GROWTH AND MYCORRHIZAL COLONIZATION OF FOUR GRASSES IN A MN-AMENDED LOW QUALITY SANDY SOIL PUBLISHEDMónika Domonkos, Brigitta Schmidt, Balázs Libisch, Márta Polgári, Borbála Biró None
Colonisation of arbuscular mycorrhiza fungi (AMF) was studied in a pot experiment with four grasses (Bromus inermis, Lolium perenne, Festuca rubra and Poa pratensis) in low quality, calcareous, slightly humic (1.5 %) sandy soil. A regular organic treatment, the propylene glycol (PG) was used to enhance the microbial activity of the soil, diluted in water at 12.500 mg/L ratio. Soil was amended with Mn sludge (500 mg/kg) from Úrkút, Hungary before the sowing. Plants were grown 8 weeks and sampled several times during the growing season. Dry matter production, element uptake and AMF colonization and total catabolic enzyme activity of microbial biomass, as fluorescent-diacetate analysis (FDA) were studied. Available element content of potassium (K2O) and phosphorous (P2O5) or the Fe and Mn microelements was assessed by ICP analysis from the propylene-glicol (PG)- and/or the Mn-mud-treated soil samples. Great differences were found among the grasses and mycorrhiza colonization. Total catabolic enzymatic activity (FDA) and colonization with arbuscular mycorrhizal fungi (AMF) responded positively to the organic treatment of fast-degradable propylene-glycol. A reduced biomass production was recorded at those hosts at both treatments during the plant growth. The fresh (and dry) shoot biomass production was decreasing with the plant age as a function also with the applied treatments.
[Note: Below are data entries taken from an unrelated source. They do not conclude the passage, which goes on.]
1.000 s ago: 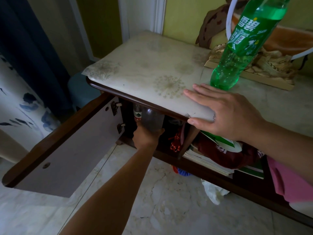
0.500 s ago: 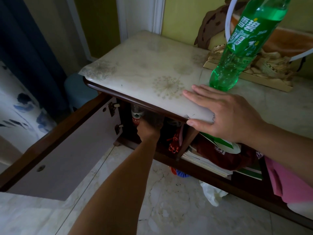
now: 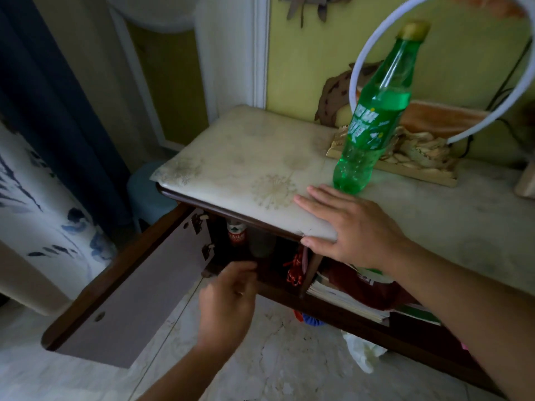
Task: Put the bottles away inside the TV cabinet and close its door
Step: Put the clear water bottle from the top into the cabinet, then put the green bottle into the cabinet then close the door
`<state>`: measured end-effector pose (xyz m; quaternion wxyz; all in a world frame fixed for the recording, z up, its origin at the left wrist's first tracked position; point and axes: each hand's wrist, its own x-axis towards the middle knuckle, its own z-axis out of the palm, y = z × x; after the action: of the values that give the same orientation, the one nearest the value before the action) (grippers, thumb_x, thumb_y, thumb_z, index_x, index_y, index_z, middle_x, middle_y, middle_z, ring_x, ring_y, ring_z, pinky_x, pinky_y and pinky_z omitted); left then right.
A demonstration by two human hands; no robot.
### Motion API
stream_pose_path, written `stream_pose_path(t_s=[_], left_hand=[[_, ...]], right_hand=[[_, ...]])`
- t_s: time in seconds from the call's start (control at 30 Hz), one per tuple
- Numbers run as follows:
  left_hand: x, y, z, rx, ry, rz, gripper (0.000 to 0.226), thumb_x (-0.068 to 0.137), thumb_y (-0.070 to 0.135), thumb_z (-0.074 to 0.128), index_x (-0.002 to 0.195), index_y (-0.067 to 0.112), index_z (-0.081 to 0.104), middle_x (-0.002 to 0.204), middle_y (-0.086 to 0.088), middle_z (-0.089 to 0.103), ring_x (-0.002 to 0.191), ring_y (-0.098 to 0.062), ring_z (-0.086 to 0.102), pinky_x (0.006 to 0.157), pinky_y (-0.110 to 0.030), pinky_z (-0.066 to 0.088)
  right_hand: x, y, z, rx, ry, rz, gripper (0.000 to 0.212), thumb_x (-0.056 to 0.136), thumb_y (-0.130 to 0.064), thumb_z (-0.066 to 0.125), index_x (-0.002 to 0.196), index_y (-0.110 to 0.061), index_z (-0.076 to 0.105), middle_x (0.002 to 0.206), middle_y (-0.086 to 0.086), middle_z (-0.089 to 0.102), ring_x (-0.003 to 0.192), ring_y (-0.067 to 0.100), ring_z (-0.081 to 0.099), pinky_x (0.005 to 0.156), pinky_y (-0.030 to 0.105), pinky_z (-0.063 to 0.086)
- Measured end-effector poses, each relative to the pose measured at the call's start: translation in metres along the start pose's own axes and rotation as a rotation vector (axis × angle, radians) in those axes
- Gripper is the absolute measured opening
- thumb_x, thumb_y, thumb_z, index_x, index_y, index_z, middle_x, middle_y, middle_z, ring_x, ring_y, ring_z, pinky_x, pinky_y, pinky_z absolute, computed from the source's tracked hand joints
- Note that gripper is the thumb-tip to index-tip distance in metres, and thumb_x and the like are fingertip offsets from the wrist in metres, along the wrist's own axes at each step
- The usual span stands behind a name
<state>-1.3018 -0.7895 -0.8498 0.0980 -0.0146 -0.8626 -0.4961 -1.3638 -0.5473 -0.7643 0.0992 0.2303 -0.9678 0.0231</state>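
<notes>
The TV cabinet (image 3: 231, 180) has a pale marbled top, and its wooden door (image 3: 130, 287) stands swung wide open to the left. Inside the dark left compartment stand two bottles: one with a red label (image 3: 236, 234) and a clear one (image 3: 262, 243) beside it. My left hand (image 3: 228, 302) hovers in front of the compartment, blurred, fingers apart, holding nothing. My right hand (image 3: 350, 230) lies flat on the cabinet's front edge. A tall green soda bottle (image 3: 373, 117) stands on top, just behind that hand.
A carved golden ornament (image 3: 417, 154) and a white hoop (image 3: 405, 33) sit behind the green bottle. Books and dark red cloth (image 3: 362, 293) fill the compartment to the right. A white crumpled bag (image 3: 362, 351) lies on the marble floor. A blue stool (image 3: 147, 189) and curtain stand left.
My left hand let go of the clear bottle inside the compartment and pulled back out, empty. The view rose, showing the whole green bottle. The right hand stayed put.
</notes>
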Motion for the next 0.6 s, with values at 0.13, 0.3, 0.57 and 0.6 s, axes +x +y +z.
stream_pose_path(t_s=[0.13,0.3,0.57,0.6], left_hand=[[0.04,0.094,-0.035,-0.025,0.296,0.128,0.016,0.081,0.022,0.054,0.088,0.031,0.065,0.063,0.011,0.064,0.056,-0.005,0.062,0.054,-0.038,0.057],[0.089,0.203,-0.002,-0.154,0.03,0.146,0.068,0.069,0.046,0.068,0.129,0.025,0.045,0.112,0.004,0.064,0.096,-0.009,0.064,0.081,-0.039,0.057],[0.131,0.233,0.075,-0.139,-0.079,0.1,0.099,0.052,0.045,0.089,0.132,0.022,0.037,0.121,0.001,0.063,0.108,-0.021,0.061,0.085,-0.037,0.053],[0.134,0.231,0.079,-0.157,-0.074,0.073,0.094,0.052,0.043,0.09,0.129,0.022,0.04,0.116,0.002,0.065,0.104,-0.021,0.062,0.081,-0.034,0.052]], right_hand=[[0.0,-0.002,-0.003,0.007,-0.034,0.003,0.076,0.088,-0.07,0.036,0.154,-0.036,0.019,0.162,0.0,0.026,0.149,0.019,0.022,0.116,0.04,0.033],[0.0,-0.003,-0.005,0.022,0.043,-0.03,0.069,0.083,-0.065,0.051,0.139,-0.024,0.049,0.143,0.003,0.053,0.134,0.018,0.041,0.096,0.036,0.049],[-0.001,-0.001,-0.004,0.041,-0.029,0.046,0.072,0.08,-0.068,0.032,0.132,-0.023,0.054,0.13,-0.002,0.062,0.114,0.016,0.057,0.091,0.03,0.049],[0.0,0.0,-0.004,0.047,-0.038,0.046,0.073,0.08,-0.068,0.031,0.133,-0.023,0.053,0.131,-0.002,0.062,0.117,0.017,0.055,0.094,0.032,0.049]])
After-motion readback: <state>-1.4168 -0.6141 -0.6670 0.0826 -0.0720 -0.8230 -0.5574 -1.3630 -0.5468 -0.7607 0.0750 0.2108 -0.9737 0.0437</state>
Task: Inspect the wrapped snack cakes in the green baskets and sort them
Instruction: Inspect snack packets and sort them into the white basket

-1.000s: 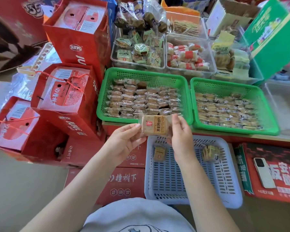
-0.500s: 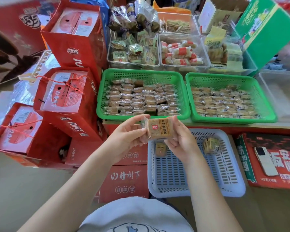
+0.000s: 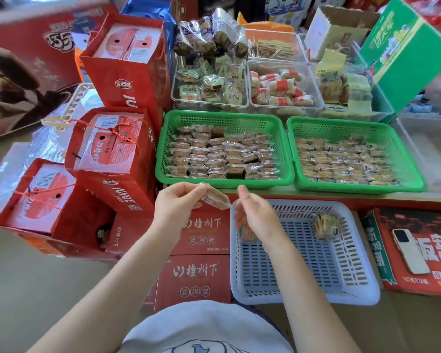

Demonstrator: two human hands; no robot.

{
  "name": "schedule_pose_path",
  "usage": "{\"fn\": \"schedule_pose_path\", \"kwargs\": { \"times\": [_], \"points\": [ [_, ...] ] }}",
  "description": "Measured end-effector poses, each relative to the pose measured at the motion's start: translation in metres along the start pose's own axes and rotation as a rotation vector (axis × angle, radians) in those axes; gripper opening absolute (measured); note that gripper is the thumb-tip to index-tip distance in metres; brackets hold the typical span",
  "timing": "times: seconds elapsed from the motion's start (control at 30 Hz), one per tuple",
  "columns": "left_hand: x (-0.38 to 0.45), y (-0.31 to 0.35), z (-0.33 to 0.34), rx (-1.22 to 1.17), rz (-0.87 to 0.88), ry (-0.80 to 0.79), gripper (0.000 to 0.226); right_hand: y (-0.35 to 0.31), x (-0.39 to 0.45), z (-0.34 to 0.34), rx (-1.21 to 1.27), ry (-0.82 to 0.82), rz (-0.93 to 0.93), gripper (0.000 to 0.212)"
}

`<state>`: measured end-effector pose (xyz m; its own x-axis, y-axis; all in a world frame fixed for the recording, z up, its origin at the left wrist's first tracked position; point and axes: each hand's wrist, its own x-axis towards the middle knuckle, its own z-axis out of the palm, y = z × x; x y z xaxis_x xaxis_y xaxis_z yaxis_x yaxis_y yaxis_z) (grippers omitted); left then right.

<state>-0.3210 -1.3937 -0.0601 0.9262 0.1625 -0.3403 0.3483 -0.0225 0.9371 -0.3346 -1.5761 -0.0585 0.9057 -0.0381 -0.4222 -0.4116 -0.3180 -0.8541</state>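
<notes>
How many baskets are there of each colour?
Green baskets: 2, the left green basket and the right green basket, both holding wrapped cakes.
White baskets: 1, the white basket in front, lower down.
Total: 3 baskets.

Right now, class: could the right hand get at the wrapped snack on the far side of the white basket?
Probably yes: the right hand is empty, and the snack lies uncovered in the white basket.
</notes>
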Motion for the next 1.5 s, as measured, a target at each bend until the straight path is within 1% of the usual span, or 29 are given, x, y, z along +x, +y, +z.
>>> {"fn": "schedule_pose_path", "kwargs": {
  "times": [0.03,0.07,0.13,0.23,0.3,0.33,0.37,0.4,0.47,0.5,0.53,0.57,0.63,0.7,0.73,0.8,0.83,0.87,0.9,0.93,0.97,1.03,1.1,1.17,1.23,1.3,1.37,1.43,1.5],
  "points": [
    [0.0,0.0,0.0,-0.002,0.012,0.014,0.02,-0.004,-0.002,0.004,-0.094,-0.052,-0.052,0.056],
    [0.0,0.0,0.001,0.005,0.028,0.023,0.02,-0.007,-0.003,0.008,-0.173,-0.055,-0.103,0.053],
    [-0.001,0.0,0.004,0.064,0.084,0.05,0.02,-0.009,0.002,0.013,-0.29,0.032,-0.202,0.043],
    [0.002,-0.002,0.006,0.308,0.25,0.09,0.023,-0.009,0.008,0.016,-0.488,0.199,-0.357,0.039],
    [0.007,-0.004,0.006,0.34,0.341,0.027,0.023,-0.009,0.012,0.012,-0.507,0.262,-0.447,0.037],
    [0.01,-0.003,0.006,0.315,0.364,-0.037,0.021,-0.01,0.016,0.009,-0.436,0.245,-0.449,0.036],
    [0.013,0.0,0.006,0.29,0.365,-0.115,0.02,-0.013,0.02,0.004,-0.326,0.197,-0.407,0.036],
    [0.017,0.003,0.006,0.268,0.338,-0.202,0.026,-0.016,0.023,-0.001,-0.2,0.134,-0.34,0.036],
    [0.027,0.01,0.008,0.183,0.231,-0.363,0.045,-0.021,0.03,-0.011,0.064,0.019,-0.211,0.034],
    [0.034,0.013,0.01,0.12,0.176,-0.398,0.046,-0.024,0.035,-0.016,0.171,-0.021,-0.158,0.034],
    [0.041,0.014,0.012,0.056,0.132,-0.398,0.045,-0.026,0.041,-0.019,0.228,-0.041,-0.115,0.035],
    [0.049,0.015,0.014,-0.006,0.095,-0.376,0.044,-0.028,0.047,-0.022,0.238,-0.042,-0.078,0.035],
    [0.062,0.013,0.02,-0.096,0.038,-0.322,0.049,-0.03,0.062,-0.027,0.16,0.004,-0.021,0.031],
    [0.074,0.011,0.026,-0.104,0.013,-0.3,0.051,-0.029,0.077,-0.033,0.054,0.041,-0.02,0.026],
    [0.081,0.008,0.029,-0.078,0.005,-0.297,0.051,-0.028,0.083,-0.036,0.03,0.019,-0.037,0.027],
    [0.096,0.004,0.035,0.002,0.011,-0.301,0.048,-0.027,0.096,-0.04,-0.006,-0.059,-0.091,0.03],
    [0.104,0.0,0.038,0.029,0.019,-0.292,0.043,-0.026,0.102,-0.04,-0.021,-0.07,-0.107,0.023],
    [0.114,-0.006,0.042,0.052,0.033,-0.26,0.037,-0.026,0.11,-0.04,-0.041,-0.048,-0.108,0.016],
    [0.123,-0.011,0.047,0.084,0.056,-0.211,0.033,-0.025,0.119,-0.039,-0.055,-0.004,-0.099,0.012],
    [0.132,-0.017,0.051,0.139,0.084,-0.157,0.032,-0.025,0.129,-0.038,-0.053,0.045,-0.081,0.014],
    [0.141,-0.023,0.054,0.239,0.115,-0.112,0.034,-0.024,0.14,-0.037,-0.035,0.092,-0.058,0.019],
    [0.164,-0.041,0.057,0.592,0.222,-0.072,0.042,-0.026,0.164,-0.037,-0.003,0.185,-0.011,0.024],
    [0.181,-0.06,0.057,0.932,0.269,-0.131,0.052,-0.027,0.192,-0.037,-0.006,0.272,0.012,0.022],
    [0.192,-0.074,0.059,1.115,0.231,-0.184,0.058,-0.032,0.219,-0.038,-0.033,0.339,0.003,0.021],
    [0.197,-0.079,0.062,1.188,0.208,-0.177,0.063,-0.038,0.244,-0.036,-0.062,0.405,-0.039,0.021],
    [0.201,-0.079,0.065,1.246,0.228,-0.181,0.069,-0.043,0.269,-0.031,-0.103,0.444,-0.103,0.023],
    [0.21,-0.079,0.065,1.315,0.297,-0.259,0.071,-0.046,0.292,-0.024,-0.185,0.486,-0.162,0.026],
    [0.216,-0.079,0.065,1.312,0.318,-0.336,0.073,-0.044,0.316,-0.02,-0.355,0.485,-0.225,0.027],
    [0.221,-0.081,0.065,1.308,0.297,-0.356,0.075,-0.039,0.334,-0.017,-0.62,0.423,-0.272,0.026]
  ]
}}
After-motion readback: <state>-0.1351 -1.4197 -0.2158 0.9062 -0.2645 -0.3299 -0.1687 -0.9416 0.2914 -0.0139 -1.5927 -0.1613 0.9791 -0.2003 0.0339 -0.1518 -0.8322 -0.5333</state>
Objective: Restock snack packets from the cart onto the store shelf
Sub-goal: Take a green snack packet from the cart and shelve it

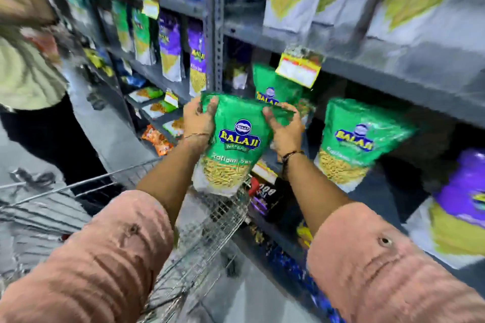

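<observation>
Hands grip one green foil Balaji snack packet [233, 139] by its top corners: left hand [196, 119] and right hand [284, 127] closed on it, held upright above the wire-mesh cart [210, 233], before the grey metal shelf [367, 71] near matching green packets [351, 139].

The upper corners of the green packet [233, 144] are covered by the fingers [210, 109] of both hands, and its smaller print is smeared beyond reading. The price tag [299, 68] on the shelf edge [393, 78] is blurred to illegibility. The purple packet [462, 207] is cut off by the right edge, and the cart's [210, 231] contents cannot be made out.
</observation>
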The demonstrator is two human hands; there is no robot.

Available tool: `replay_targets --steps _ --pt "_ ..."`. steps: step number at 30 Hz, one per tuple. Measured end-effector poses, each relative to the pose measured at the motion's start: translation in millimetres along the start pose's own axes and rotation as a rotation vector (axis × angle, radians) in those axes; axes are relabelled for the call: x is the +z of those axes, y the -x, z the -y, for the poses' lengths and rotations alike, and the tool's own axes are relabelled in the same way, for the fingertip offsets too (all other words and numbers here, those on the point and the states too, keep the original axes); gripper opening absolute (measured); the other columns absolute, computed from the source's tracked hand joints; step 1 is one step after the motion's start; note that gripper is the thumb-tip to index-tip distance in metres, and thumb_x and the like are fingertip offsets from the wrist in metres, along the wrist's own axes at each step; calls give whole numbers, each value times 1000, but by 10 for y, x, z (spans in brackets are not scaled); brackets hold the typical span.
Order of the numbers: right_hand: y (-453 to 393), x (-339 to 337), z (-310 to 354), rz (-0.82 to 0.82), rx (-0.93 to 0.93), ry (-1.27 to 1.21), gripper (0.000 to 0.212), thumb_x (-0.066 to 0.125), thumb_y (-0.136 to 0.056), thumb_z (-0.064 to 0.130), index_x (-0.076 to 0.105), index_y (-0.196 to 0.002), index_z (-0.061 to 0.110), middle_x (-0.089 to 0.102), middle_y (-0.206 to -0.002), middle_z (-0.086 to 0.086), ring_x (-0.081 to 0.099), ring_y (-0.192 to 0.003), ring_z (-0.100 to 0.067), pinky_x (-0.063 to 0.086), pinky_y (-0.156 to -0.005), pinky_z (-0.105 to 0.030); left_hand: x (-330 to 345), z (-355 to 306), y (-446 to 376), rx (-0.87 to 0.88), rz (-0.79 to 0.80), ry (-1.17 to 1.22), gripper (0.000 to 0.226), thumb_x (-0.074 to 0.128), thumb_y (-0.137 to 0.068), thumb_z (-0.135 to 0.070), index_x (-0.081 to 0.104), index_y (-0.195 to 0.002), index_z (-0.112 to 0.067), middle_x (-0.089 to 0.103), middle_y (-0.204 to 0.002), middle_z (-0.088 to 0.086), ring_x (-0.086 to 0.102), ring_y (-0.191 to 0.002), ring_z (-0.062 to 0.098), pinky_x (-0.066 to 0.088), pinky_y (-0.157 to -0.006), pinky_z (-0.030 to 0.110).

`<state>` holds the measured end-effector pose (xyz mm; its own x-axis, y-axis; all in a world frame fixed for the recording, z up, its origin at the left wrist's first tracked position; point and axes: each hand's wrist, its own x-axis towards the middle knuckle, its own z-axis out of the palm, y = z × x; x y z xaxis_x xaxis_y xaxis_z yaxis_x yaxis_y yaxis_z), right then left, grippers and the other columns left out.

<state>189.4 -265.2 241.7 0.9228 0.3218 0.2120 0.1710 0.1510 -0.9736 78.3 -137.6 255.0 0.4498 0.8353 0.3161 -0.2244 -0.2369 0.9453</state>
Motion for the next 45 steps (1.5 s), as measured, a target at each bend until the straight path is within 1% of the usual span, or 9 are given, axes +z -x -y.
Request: replay_targets --steps 3,11,15,21,25,27,32,37,45 --pt "152 -311 201 106 182 -45 99 81 -68 38 22 -146 16 42 -146 -6 41 -132 -17 32 -115 -35 285 -420 83 34 47 142 22 62 -80 -34 59 -88 -14 61 -89 14 54 -87 21 49 -87 46" --pt "296 -1057 892 201 -31 -103 36 84 -63 2 67 -93 12 74 -77 10 69 -68 -3 54 -65 -18 1084 -1518 167 198 145 362 13 58 -88 -12 62 -78 -18 72 -65 -12 61 -69 9 54 -74 33" --pt "80 -1405 1535 96 -166 -43 47 88 -55 18 70 -98 12 76 -85 4 71 -80 -14 59 -78 -30 1466 -2113 56 308 283 301 32 60 -79 -50 67 -87 -20 69 -94 8 60 -86 19 53 -85 49" --pt "-172 -2056 2459 -106 -359 -33 28 87 -57 19 73 -82 22 77 -85 1 72 -88 -25 58 -85 -42 2177 -2530 175 265 760 335 72 57 -67 -72 59 -114 -18 69 -115 3 64 -107 17 52 -97 40" --pt "-243 -2614 2884 -268 -421 -12 34 84 -62 10 70 -93 11 76 -77 4 71 -77 -17 60 -75 -32 2715 -2420 530 251 1101 350 55 79 -67 -31 53 -113 -14 75 -89 -10 69 -79 3 57 -69 18" --pt "-228 -2923 2998 -344 -424 41 34 83 -65 8 69 -96 8 75 -69 10 70 -68 -9 57 -64 -23 3021 -2357 762 264 1236 295 57 78 -67 -5 50 -116 -10 75 -97 -7 69 -82 3 58 -76 20" --pt "-182 -3677 3028 -510 -357 176 46 86 -64 19 64 -104 14 73 -87 5 70 -74 -6 58 -70 -22 3845 -2238 1195 210 1241 321 87 88 -49 -20 44 -124 -13 63 -125 9 63 -109 18 51 -100 43" --pt "-61 -4186 2686 -637 -174 449 90 77 -73 38 28 -143 10 50 -137 -6 49 -122 -18 37 -97 -27 4382 -1949 1569 137 1252 366 85 87 -53 -23 44 -125 -15 61 -127 9 59 -115 22 44 -106 50" --pt "-97 -4489 2276 -529 -119 504 89 83 -65 41 36 -137 17 56 -130 2 54 -117 -15 43 -103 -33 4574 -1873 1627 172 1237 304 95 84 -51 -48 37 -129 -23 58 -131 4 55 -120 21 40 -109 47"
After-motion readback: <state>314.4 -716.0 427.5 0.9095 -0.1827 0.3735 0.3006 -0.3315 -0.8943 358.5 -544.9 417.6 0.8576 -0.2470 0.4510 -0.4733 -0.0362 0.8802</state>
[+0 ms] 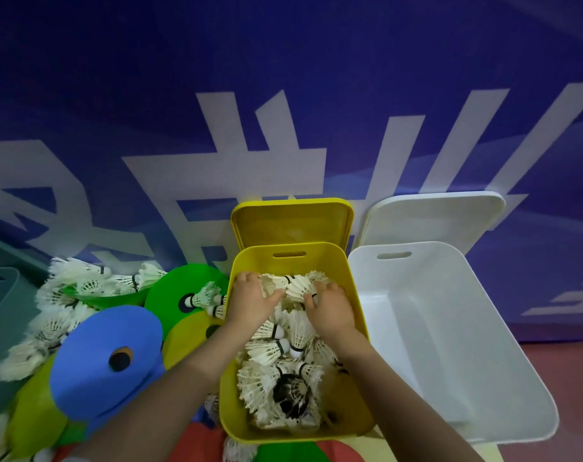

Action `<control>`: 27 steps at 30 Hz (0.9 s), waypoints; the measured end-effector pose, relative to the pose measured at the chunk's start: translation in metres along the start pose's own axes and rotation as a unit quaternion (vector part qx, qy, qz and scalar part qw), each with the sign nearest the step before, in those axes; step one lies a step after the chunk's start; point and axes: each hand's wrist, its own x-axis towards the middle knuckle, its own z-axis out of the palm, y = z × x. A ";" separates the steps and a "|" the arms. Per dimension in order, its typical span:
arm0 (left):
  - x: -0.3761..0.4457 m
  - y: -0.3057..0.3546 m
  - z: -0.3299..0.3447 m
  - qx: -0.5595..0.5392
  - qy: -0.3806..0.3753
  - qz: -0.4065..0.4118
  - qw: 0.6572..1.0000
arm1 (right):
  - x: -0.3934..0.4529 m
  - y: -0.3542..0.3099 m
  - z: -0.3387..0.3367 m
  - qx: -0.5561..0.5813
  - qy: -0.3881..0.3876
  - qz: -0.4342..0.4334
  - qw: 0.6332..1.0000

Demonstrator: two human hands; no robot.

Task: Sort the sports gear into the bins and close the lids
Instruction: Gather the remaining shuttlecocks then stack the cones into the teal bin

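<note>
Both hands, left hand [250,300] and right hand [330,306], cup a clump of white feather shuttlecocks [295,286] inside the yellow plastic bin [295,438], mid-sorting; next they likely release and fetch more.

The yellow bin [293,428] is smooth plastic with a soft sheen, and so is its raised lid [291,221]. The white bin [450,328] beside it is smooth, matt plastic. The shuttlecocks [277,355] are white feather, frayed and rough at the tips. The blue disc [107,358] and green disc [180,288] look like matt, flexible plastic. The blue banner [283,111] behind looks woven.
</note>
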 end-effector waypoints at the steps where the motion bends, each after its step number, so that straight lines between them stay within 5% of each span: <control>1: -0.003 0.000 -0.003 0.004 0.004 0.013 1.000 | -0.004 -0.001 -0.003 0.011 0.015 -0.001 1.000; 16: -0.102 -0.070 -0.094 -0.101 0.083 0.112 0.985 | -0.120 -0.084 -0.005 0.186 0.101 -0.163 0.964; 27: -0.186 -0.242 -0.168 -0.158 0.105 0.044 0.981 | -0.174 -0.213 0.082 0.233 -0.018 -0.231 0.945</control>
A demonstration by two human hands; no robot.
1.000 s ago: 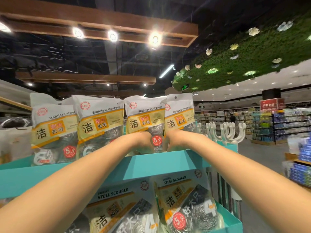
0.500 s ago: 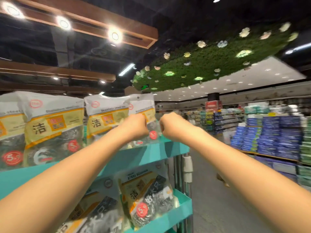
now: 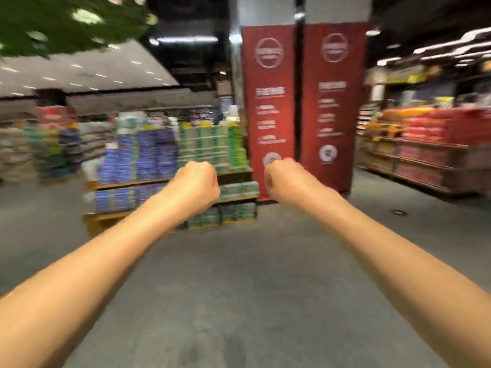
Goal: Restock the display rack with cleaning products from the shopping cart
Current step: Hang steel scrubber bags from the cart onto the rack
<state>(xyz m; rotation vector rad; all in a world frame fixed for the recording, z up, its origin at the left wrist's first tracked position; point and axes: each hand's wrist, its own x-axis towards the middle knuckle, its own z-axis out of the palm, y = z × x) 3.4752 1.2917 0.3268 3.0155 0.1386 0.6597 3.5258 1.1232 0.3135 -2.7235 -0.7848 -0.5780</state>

Especially high AMF colonization intensity (M%) and arbuscular richness (A%) could be found at the Poa pratensis. Organic PG amendment enhanced the mycorrhiza intensity and function at all grasses, as well as the total catabolic enzyme activities (FDA) of microbes. Both PG and Mn-treatments had increased the availability of potassium in soil on a same extent, but no changes appeared in soil P content was found. We consider that variability in interaction and plant-microbe respond can provide an appropriate tool for the plant-selection in PG- and Mn-affected soils.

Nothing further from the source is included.